**DATA EXTRACT**
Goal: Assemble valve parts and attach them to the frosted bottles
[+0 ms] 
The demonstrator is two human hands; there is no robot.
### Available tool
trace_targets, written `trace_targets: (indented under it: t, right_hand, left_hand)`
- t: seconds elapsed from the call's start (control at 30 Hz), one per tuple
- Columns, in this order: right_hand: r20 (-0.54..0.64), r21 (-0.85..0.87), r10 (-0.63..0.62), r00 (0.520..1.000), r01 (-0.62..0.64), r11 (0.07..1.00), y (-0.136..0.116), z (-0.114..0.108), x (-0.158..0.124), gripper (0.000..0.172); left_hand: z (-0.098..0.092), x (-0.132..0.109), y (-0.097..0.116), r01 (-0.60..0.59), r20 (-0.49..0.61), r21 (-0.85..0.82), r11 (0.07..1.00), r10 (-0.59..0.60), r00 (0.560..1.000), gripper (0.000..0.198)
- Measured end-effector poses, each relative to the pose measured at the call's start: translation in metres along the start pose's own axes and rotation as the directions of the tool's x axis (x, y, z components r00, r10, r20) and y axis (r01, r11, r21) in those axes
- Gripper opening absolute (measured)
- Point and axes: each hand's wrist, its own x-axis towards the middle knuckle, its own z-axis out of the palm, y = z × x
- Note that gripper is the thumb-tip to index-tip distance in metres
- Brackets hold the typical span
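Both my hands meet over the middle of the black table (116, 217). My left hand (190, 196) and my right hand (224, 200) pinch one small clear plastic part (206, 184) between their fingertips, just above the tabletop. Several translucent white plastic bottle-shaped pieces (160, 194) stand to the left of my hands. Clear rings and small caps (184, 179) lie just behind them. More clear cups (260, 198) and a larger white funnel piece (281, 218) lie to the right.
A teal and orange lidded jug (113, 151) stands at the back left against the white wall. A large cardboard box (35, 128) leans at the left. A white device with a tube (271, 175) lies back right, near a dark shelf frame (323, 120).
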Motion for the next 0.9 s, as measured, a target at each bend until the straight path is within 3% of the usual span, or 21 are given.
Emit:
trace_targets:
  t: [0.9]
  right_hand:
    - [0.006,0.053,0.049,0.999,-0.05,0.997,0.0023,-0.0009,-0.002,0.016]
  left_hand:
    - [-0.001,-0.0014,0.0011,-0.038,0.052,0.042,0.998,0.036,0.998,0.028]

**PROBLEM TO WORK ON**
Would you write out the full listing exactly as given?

**OUTPUT OF THE EXERCISE**
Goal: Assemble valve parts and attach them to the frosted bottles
[+0 ms] 
The demonstrator is two human hands; there is no robot.
### Available tool
trace_targets, written `trace_targets: (indented under it: t, right_hand, left_hand)`
- t: seconds elapsed from the call's start (control at 30 Hz), one per tuple
- Columns, in this order: right_hand: r20 (-0.54..0.64), r21 (-0.85..0.87), r10 (-0.63..0.62), r00 (0.520..1.000), r01 (-0.62..0.64), r11 (0.07..1.00), y (-0.136..0.116), z (-0.114..0.108), x (-0.158..0.124), gripper (0.000..0.172); left_hand: z (-0.098..0.092), x (-0.132..0.109), y (-0.097..0.116), r01 (-0.60..0.59), r20 (-0.49..0.61), r21 (-0.85..0.82), r11 (0.07..1.00), r10 (-0.59..0.60), r00 (0.560..1.000), gripper (0.000..0.198)
- Measured end-effector poses, each relative to the pose measured at the call's start: translation in metres along the start pose's own axes and rotation as the directions of the tool's x axis (x, y, z components r00, r10, r20) and y axis (r01, r11, r21) in those axes
- Gripper opening absolute (measured)
- Point and axes: each hand's wrist, its own x-axis towards the middle knuckle, its own z-axis out of the palm, y = z × x
- Note that gripper is the thumb-tip to index-tip distance in metres
- Brackets hold the typical span
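Both my hands meet over the middle of the black table (116, 217). My left hand (190, 196) and my right hand (224, 200) pinch one small clear plastic part (206, 184) between their fingertips, just above the tabletop. Several translucent white plastic bottle-shaped pieces (160, 194) stand to the left of my hands. Clear rings and small caps (184, 179) lie just behind them. More clear cups (260, 198) and a larger white funnel piece (281, 218) lie to the right.
A teal and orange lidded jug (113, 151) stands at the back left against the white wall. A large cardboard box (35, 128) leans at the left. A white device with a tube (271, 175) lies back right, near a dark shelf frame (323, 120).
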Motion for the next 0.9 s, as measured, a target at each bend until the straight path is within 3% of the usual span, or 21 are given.
Emit:
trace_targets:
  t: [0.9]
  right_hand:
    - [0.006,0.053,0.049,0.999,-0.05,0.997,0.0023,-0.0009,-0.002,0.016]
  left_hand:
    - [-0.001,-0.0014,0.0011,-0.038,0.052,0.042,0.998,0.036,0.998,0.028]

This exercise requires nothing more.